Exercise goal - Look through the listing for the word "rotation". Copy each line that has it.

┌─ Source data

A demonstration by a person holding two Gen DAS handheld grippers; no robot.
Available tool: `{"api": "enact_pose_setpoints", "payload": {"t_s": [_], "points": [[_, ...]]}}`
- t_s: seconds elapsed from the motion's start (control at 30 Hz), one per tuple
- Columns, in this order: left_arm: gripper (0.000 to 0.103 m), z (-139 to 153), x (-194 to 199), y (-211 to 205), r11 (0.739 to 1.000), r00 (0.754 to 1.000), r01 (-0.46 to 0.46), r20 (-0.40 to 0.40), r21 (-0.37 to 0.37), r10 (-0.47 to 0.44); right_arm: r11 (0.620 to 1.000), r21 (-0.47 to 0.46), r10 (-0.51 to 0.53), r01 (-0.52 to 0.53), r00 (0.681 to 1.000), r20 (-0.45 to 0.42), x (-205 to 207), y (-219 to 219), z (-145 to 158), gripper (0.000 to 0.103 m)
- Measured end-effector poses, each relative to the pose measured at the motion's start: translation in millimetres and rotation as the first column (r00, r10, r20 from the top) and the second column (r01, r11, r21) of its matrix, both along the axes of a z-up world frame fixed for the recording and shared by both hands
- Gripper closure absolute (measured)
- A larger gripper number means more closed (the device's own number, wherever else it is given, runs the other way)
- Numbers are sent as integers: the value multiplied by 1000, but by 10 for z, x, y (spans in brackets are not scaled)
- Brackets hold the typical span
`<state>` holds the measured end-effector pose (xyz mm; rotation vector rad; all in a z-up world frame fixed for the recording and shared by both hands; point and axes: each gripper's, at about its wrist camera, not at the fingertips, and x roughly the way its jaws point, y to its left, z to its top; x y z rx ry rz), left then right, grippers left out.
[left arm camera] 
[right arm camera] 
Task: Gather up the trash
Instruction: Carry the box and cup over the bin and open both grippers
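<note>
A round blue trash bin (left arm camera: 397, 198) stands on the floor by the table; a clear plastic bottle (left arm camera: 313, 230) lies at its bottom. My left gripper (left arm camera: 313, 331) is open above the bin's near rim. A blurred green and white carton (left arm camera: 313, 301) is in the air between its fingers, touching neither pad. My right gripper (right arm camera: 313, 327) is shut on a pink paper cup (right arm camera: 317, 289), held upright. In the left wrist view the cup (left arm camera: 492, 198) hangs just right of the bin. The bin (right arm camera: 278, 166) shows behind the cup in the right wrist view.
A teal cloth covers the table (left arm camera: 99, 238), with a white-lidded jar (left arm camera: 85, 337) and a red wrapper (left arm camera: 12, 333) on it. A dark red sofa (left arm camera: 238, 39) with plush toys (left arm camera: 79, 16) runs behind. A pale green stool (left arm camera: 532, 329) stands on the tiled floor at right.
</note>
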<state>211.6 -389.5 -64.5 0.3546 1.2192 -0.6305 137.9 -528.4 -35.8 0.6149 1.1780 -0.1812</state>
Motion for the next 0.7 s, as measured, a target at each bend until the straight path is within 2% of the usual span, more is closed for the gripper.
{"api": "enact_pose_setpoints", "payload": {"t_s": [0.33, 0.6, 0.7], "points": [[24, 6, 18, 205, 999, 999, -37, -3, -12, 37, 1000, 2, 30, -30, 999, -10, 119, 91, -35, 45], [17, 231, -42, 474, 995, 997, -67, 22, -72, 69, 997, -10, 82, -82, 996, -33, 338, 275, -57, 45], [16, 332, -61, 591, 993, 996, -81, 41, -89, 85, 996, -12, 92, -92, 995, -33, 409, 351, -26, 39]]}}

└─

Response -
- Measured end-effector poses, each relative to the pose measured at the motion's start: translation in millimetres and rotation as the first column (r00, r10, r20 from the top) and the second column (r01, r11, r21) of its matrix, both along the axes of a z-up world frame fixed for the recording and shared by both hands
`<state>` holds the measured end-effector pose (xyz mm; rotation vector rad; all in a z-up world frame fixed for the recording and shared by both hands; point and axes: each gripper's, at about its wrist camera, not at the fingertips, and x roughly the way its jaws point, y to its left, z to its top; x y z rx ry rz), left then right, grippers left out.

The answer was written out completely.